The residues shift the air/fuel ratio in the idling state and in the lower part-load range so that the mixture becomes richer and the combustion more incomplete and in turn the proportions of uncombusted or partially combusted hydrocarbons in the exhaust gas increase and the gasoline consumption rises.
It is known that these disadvantages can be avoided by using fuel additives for keeping valves and carburetor or injection systems clean (M. Rossenbeck in Katalysatoren, Tenside, Mineraloladditive, Editors J. Falbe and U. Hasserodt, page 223 et seq., G. Thieme Verlag, Stuttgart, 1978).
Depending on the mode of action, but also on the preferred place of action of such detergent additives, a distinction is now made between two generations of such assistants.
The first generation of additives could prevent only the formation of deposits in the intake system but could not remove existing deposits, whereas the additives of the second generation can accomplish both (keep-clean and clean-up effect) and can do so because of their excellent heat stability, in particular in zones at relatively high temperatures, ie. in the intake valves.
In general terms, the molecular structural principle of fuel detergents can be expressed as the linking of polar structures with generally relatively high molecular weight, nonpolar or lipophilic radicals.
Typical members of the second generation of additives are often products based on polyisobutenes in the nonpolar moiety.
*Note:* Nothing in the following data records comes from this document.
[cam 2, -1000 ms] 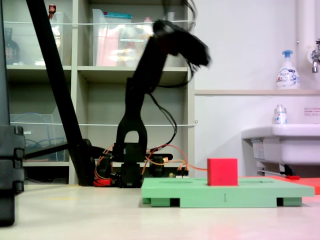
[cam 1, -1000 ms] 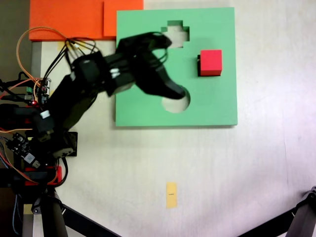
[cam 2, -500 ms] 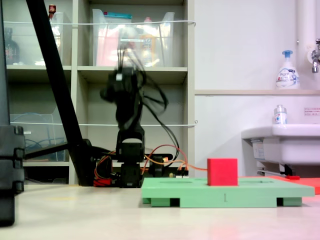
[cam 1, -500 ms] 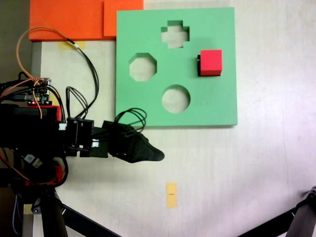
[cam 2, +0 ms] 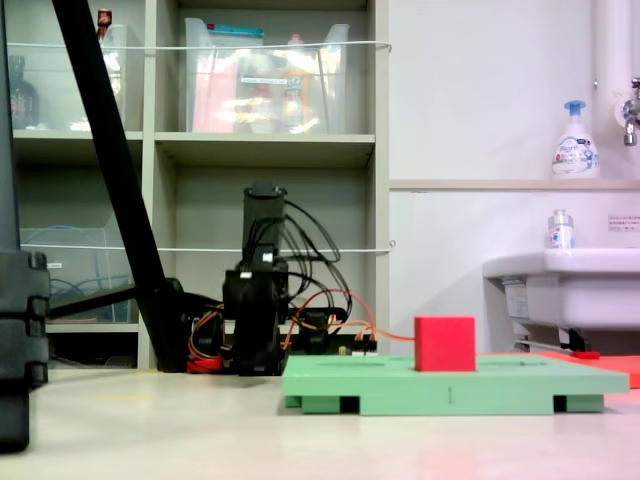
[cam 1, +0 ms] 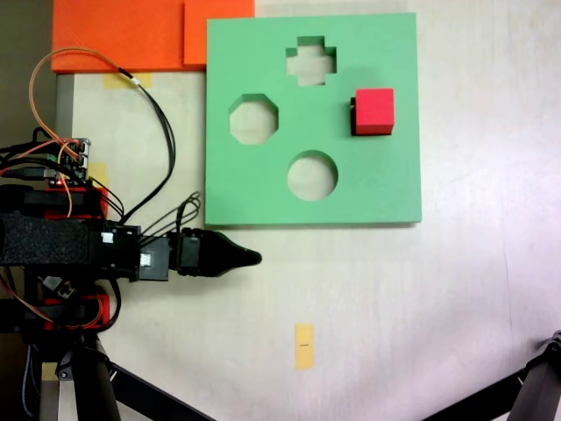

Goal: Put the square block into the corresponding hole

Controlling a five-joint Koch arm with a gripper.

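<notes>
The red square block (cam 1: 374, 111) stands on the right part of the green board (cam 1: 386, 189), and in a fixed view from the side the square block (cam 2: 445, 343) rises above the green board (cam 2: 500, 384). A dark sliver at the block's left edge hints at the square hole beneath it, which is otherwise covered. My gripper (cam 1: 250, 257) lies low over the table below the board's left corner, pointing right, far from the block. It tapers to a single tip, so its jaws cannot be told apart. Nothing is in it. The folded arm (cam 2: 260, 310) sits behind the board.
The board also has an octagonal cutout (cam 1: 253, 120), a round cutout (cam 1: 312, 175) and a cross-shaped cutout (cam 1: 310, 60). Orange foam sheets (cam 1: 123, 35) lie at the top left. A yellow tag (cam 1: 304, 346) is stuck to the table. Wires and the arm's base (cam 1: 61, 184) fill the left edge.
The arm has swung away from above the board, dropped and folded back toward its base. The block has not moved.
</notes>
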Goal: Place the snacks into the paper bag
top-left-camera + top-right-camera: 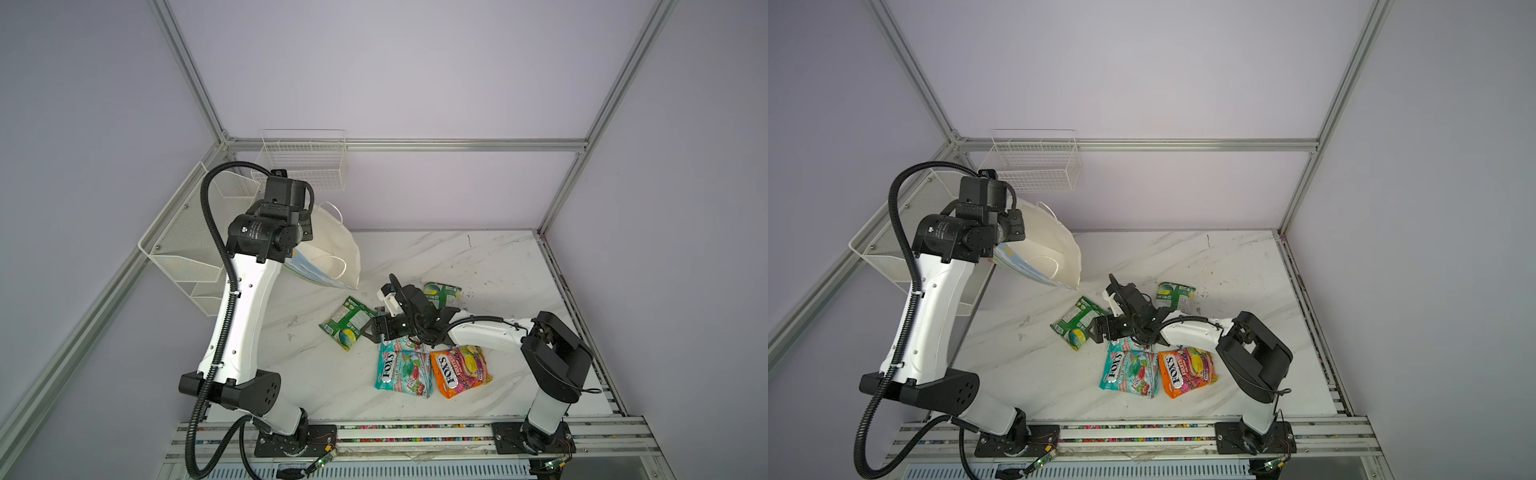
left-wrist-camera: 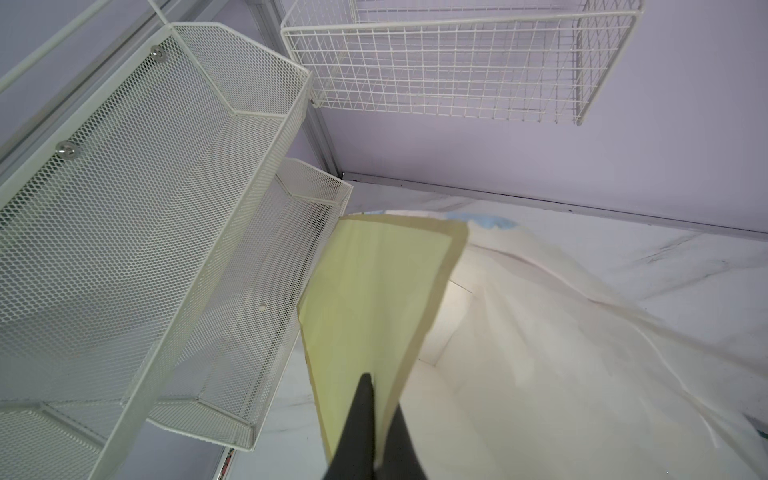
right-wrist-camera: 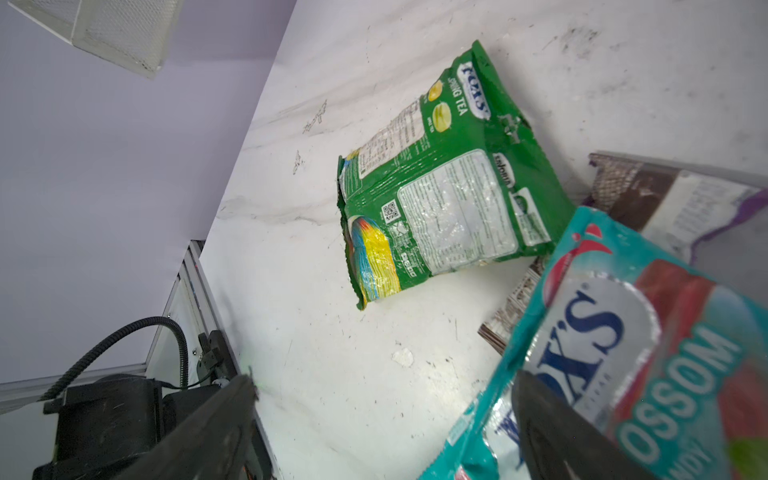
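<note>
While the left gripper is clamping the rim of the bag and holding it tilted, mouth open, at centre left of both top views, no packet is showing inside it, so the task is looking barely begun. The right gripper is hanging low over the table in the middle of the frame, jaws spread wide and grasping nothing, between a green packet to its left and the teal packets just below it. In the right wrist view one finger is overlapping a teal packet, though I cannot tell whether it is touching. An orange packet is lying just right of the teal ones, a second green packet is sitting above the arm, and a dark wrapper is peeking out at the right edge of the right wrist view. All of these are lying on the table, apart from the bag, so I am judging that every visible packet is left to be carried over
</note>
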### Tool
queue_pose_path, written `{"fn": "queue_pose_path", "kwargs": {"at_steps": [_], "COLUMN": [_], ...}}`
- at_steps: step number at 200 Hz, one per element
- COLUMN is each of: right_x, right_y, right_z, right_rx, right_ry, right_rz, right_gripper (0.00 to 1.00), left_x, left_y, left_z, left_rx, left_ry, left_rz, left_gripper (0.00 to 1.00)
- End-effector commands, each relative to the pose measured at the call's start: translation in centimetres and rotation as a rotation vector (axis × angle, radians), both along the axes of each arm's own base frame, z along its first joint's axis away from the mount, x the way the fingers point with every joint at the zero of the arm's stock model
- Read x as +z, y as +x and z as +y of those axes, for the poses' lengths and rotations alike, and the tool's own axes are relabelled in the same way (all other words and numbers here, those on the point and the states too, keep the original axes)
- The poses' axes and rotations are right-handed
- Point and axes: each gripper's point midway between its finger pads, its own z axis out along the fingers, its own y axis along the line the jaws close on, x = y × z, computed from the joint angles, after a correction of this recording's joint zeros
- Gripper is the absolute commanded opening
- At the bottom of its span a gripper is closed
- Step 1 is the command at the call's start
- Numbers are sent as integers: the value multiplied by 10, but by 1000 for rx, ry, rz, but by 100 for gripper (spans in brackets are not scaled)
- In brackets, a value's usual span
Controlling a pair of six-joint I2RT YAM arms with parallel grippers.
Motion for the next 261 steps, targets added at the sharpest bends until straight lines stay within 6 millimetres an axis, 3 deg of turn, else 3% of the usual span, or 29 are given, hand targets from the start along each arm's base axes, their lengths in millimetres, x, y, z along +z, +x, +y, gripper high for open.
{"fn": "queue_pose_path", "kwargs": {"at_steps": [1,77,138,164,207,261], "right_x": [2,-36,-64,-79,-76,-77], "right_y": [5,13,39,55,78,89], "right_z": [18,37,24,6,-12,-2], "right_rx": [-22,-59,-208,-272,-297,-261], "right_ry": [33,-38,-160,-192,-184,-163], "right_rz": [-3,40,52,83,62,69], "right_gripper": [97,97,97,97,97,97], "left_x": [7,16,15,16,17,16], "left_y": [-10,-26,-33,-36,-37,-36], "left_z": [10,19,21,22,23,22], "left_rx": [18,36,38,39,41,36], "left_ry": [23,18,18,17,17,12], "left_rz": [-23,-45,-44,-46,-48,-46], "left_gripper": [0,0,0,0,0,0]}}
Among these in turn, additives of the polyisobutylamine type are particularly noteworthy.
U.S. Pat. No. 3,576,742 (1), filed in 1968 and granted in 1971, describes reaction products of branched long-chain aliphatic olefins, for example polypropylene, polyisobutylene or copolymers of ethylene and isobutylene, and oxides of nitrogen as detergents for lubricants. These olefins are prepared from lower olefins of 2 to 6 carbon atoms by conventional polymerization methods. In the resulting nitro-containing reaction products, the presence of further functional groups, such as hydroxyl, nitroso, nitrate, nitrite or carbonyl, and the relative proportions thereof are unknown. The structure and composition of these olefins are thus undefined.
DE-C 27 02 604 (2) published in 1978 describes a preparation process for polyisobutenes having an average degree of polymerization of from 10 to 100, by means of which highly reactive polyisobutenes, ie. those having predominantly terminal double bonds, were obtained for the first time. On the other hand, the polyisobutenes prepared by conventional polymerization methods, as in (1), have only a low content of terminal double bonds.
The nitro-containing reaction products disclosed in (1) and based on conventional polyisobutene do have a certain action as lubricant additives, but this action is still unsatisfactory. Furthermore, it is said that the compositions can also be used as additives for fuels for gasoline engines.